Going to court takes time and preparation; it can also be very stressful and often very emotional, particularly, in family law cases. For these reasons, it is generally best for a person to be represented in court by an attorney. If you are not going to have an attorney represent you in court, you should prepare yourself for court by getting information on the case and court process, or consult an attorney about your case to discuss possible options and outcomes.
You must prepare your court papers, file your case and then give notification of the case to the other party. In family law, the other party may be your spouse, ex-spouse, civil union partner or the parent of your child.
If you are starting a new case (such as a divorce or a parentage case), the law requires that the person be given the petition and summons by the sheriff. Proper service in Illinois requires the documents be given to the person that you are having the problem with (called personal service) or given to a member of his or her household over the age of 13 (called substitute service).
If you are filing a motion or petition in an existing case, you can mail the petition or motion that you filed along with a notice of motion with the information about the court date. The documents should be sent far enough in advance so the person receives them at least five (5) days before court, not counting holidays and weekends. While the law does not require that the papers be sent by registered mail with return receipt, it is a good idea to do so, in addition to regular mail, as this provides proof to the judge that you gave proper notice.
You need to be willing to do the necessary work to represent yourself. A pro se person is held to the same standards as an attorney. If you are going to represent yourself, you will need to understand what the case is about and what your responsibilities are. You can get this information by consulting an attorney about your case or obtaining information about the case and court process either online or by going to a law library. The judge is there to decide the case impartially so you cannot expect that the judge will act as your attorney or prepare your case.
If you are the respondent in a Domestic Relations case that was filed in a suburban district, you have the option of having the case transferred to the Richard J. Daley Center, 50 West Washington Street, Chicago, IL 60602. Such a transfer shall not be deemed an exercise of statutory rights for Substitution of Judge. You must file a district transfer form with your appearance in order to have the case transferred to the Daley Center. You cannot file a district transfer form after you have filed your appearance. Once you properly file your district transfer form, your case will be automatically transferred to the Daley Center where it will be randomly assigned to a judge.
The complexity of the case, the potential issues or problems that the other party will bring up about you, and the likelihood that the other party may obtain an attorney should be factors that you think about before deciding if you should represent yourself. Obviously, the more difficult or complex the case, the harder it would be for a pro se person to win the case.
It is much more difficult to represent yourself when the opposing side is represented by an attorney who is trained in court procedures and rules. An attorney is much more likely to file papers asking the judge to strike your pleadings if the papers do not conform to what the law requires and can raise objections that may make it hard for you to introduce your evidence to the judge.
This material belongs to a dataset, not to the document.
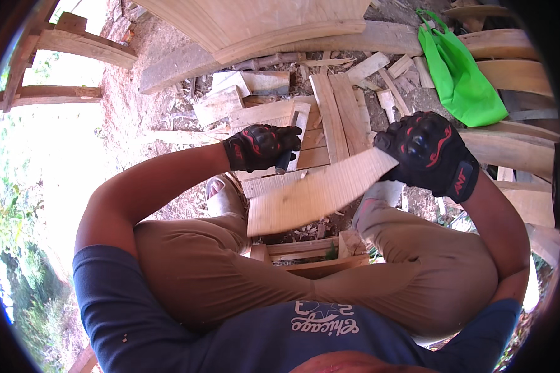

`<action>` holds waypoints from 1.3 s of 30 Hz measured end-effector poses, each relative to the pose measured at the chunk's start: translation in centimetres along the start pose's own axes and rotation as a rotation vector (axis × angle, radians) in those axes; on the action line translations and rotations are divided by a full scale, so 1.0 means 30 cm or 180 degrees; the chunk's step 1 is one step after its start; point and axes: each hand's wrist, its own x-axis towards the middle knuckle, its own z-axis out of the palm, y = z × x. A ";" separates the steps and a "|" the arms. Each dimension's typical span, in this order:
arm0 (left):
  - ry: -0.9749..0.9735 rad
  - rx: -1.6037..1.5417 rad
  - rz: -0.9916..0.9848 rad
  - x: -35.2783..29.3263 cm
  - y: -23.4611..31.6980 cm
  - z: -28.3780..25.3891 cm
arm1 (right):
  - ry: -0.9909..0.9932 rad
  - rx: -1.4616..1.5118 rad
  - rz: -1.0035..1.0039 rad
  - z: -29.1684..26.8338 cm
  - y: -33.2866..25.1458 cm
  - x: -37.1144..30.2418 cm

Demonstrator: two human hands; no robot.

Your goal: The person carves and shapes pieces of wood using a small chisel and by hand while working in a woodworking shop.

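My right hand (417, 148), in a black glove with red trim, grips the right end of a pale, thin wooden board (317, 193). The board slants down to the left above my knees, its lower left end free. My left hand (261, 147), gloved alike, is closed round a dark-handled tool (282, 165), whose butt end shows below the fingers. The tool's kind is unclear, as the hand covers most of it. Left hand and tool are just beyond the board's far edge. Under both hands lie flat wooden pieces (331, 118).
Wood scraps and shavings cover the ground ahead. A large wooden panel (255, 22) and a thick beam (186, 65) lie at the far side. A green bag (460, 81) rests at the right by stacked curved boards (510, 149). Below the board is a low wooden frame (311, 248).
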 end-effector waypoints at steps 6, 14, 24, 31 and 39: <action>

1. You need to dress as if you were going to an important function. You need to be on time. If your case is called and you are not present, you can lose the case or your case can be dismissed. While sometimes you may have to wait, you should be early and assume that your case will be called at the time the matter is set for. In some court rooms, even being a few minutes late can have consequences.
2. Make sure that your paperwork meets the legal requirements for a valid complaint. Because you are not an attorney, you need to make sure that your paperwork clearly outlines what you seek from the judge and why you believe that you are entitled to this relief from the court. You can review a sample petition at a law library or by visiting a site that provides legal information to pro se clients like illinoislegalaid.org.
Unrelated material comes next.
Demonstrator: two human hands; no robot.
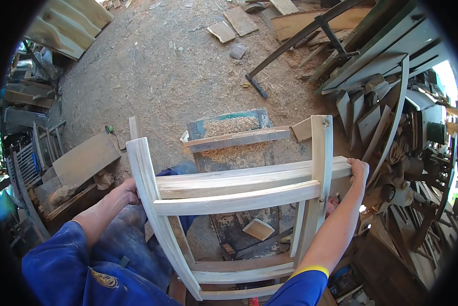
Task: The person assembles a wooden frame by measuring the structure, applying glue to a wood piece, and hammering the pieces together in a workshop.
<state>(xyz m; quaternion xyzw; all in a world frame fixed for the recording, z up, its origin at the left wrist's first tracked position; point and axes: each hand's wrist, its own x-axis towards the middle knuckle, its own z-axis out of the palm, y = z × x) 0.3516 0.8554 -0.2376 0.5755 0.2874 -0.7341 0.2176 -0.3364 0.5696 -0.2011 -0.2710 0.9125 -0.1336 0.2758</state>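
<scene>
A bare, pale wooden chair frame [239, 200] stands in front of me, with curved posts joined by several crosswise rails. My left hand [130, 191] is closed at the outer side of the left post [146, 176], its fingertips partly hidden behind the wood. On the other side, my right hand [359, 169] wraps around the end of a board or rail [340, 165] that sticks out past the right post [322, 148]. Below the upper rails, a small light wood block [258, 229] lies on a dark, worn surface seen through the frame.
Beyond the frame, a plank [236, 139] lies across a low bench [259, 118] strewn with shavings. A bow-shaped frame saw [300, 40] leans at the upper right. Stacked offcuts [364, 120] crowd the right; a wide board [86, 158] rests at left. Shavings litter the ground [152, 71].
</scene>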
3. Bring your evidence to court and be prepared to present your case on the first court date even if the case may be continued. A court functions on evidence and proof. Judges generally seek more than your testimony to prove that you are entitled to the relief you seek. Proof can include written contracts, receipts or cancelled checks for money that you claim you have paid. In addition, you need to be prepared to respond to the argument that the opposing party will make.
4. When you are in front of the judge, you should speak directly to the judge and not the other party or other party’s attorney. The judge will allow both sides to make arguments. Do not interrupt the opposing party or opposing attorney while they are speaking to the judge. It is important to remain calm and wait for your turn to speak. Generally, whatever party brought the motion/petition gets to speak first to the judge and then the other party gets to respond. If more than one person is speaking at the same time, the judge will not be able to hear anyone’s argument. Also, unruly behavior in court can lead to a contempt finding and potential incarceration.
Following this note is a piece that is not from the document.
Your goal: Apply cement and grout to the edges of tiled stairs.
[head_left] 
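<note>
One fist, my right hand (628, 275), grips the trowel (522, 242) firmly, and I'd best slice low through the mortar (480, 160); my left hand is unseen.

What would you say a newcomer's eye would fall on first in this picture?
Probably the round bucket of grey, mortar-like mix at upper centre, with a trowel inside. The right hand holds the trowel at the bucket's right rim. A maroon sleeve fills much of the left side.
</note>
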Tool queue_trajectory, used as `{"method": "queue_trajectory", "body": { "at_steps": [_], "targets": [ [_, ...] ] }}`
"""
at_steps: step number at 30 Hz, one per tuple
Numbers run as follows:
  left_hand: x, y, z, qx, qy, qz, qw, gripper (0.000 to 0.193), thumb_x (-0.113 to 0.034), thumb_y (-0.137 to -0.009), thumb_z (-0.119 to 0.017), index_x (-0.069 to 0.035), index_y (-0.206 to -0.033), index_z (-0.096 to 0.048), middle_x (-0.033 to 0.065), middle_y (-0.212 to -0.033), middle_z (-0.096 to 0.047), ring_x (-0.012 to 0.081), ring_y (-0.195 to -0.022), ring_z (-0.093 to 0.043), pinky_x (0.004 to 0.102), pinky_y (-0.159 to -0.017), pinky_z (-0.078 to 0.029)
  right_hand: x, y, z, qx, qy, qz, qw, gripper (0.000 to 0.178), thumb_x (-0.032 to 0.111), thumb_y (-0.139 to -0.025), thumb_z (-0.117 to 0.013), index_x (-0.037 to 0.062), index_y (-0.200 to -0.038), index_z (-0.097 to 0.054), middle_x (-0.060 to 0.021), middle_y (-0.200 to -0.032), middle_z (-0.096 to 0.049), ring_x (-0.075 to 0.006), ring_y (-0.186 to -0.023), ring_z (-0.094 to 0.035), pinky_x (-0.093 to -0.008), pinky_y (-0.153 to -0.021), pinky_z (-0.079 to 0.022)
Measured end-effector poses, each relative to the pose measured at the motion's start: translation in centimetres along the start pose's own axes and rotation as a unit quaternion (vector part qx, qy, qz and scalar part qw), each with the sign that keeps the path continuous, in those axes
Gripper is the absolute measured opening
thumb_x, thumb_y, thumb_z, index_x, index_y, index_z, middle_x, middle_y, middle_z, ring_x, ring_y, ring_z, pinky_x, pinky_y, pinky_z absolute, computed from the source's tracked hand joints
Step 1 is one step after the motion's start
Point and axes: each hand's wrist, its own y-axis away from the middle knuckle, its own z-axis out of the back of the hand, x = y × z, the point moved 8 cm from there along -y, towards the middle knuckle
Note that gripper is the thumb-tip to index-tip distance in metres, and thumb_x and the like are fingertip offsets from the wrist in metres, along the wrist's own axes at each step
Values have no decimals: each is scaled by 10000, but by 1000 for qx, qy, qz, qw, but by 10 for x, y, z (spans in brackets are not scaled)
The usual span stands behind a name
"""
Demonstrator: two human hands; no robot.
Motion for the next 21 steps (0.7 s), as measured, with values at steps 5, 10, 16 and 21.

5. When you speak to the judge, be prepared and be concise. The courts are very busy, and you need to focus only on the most important details of your case. Many people provide a lot of unnecessary details that are not relevant to the case. You should introduce yourself to the judge and tell the judge why you are in court. You should try to state your position in two or three sentences. Then you need to listen and respond to what the opposing party (or attorney) is saying.
6. Every time you are in court, you need to review the court order that is written and make sure that the order accurately reflects what happened that day in court and what is going to happen next in the case. If you disagree with what is written in the order, you should try to work out the disagreement with the opposing party. If you cannot resolve the matter, you will need to tell the clerk that you need to talk to the judge to clarify the order. You should ALWAYS take a copy of the court order that is entered when you appear in court.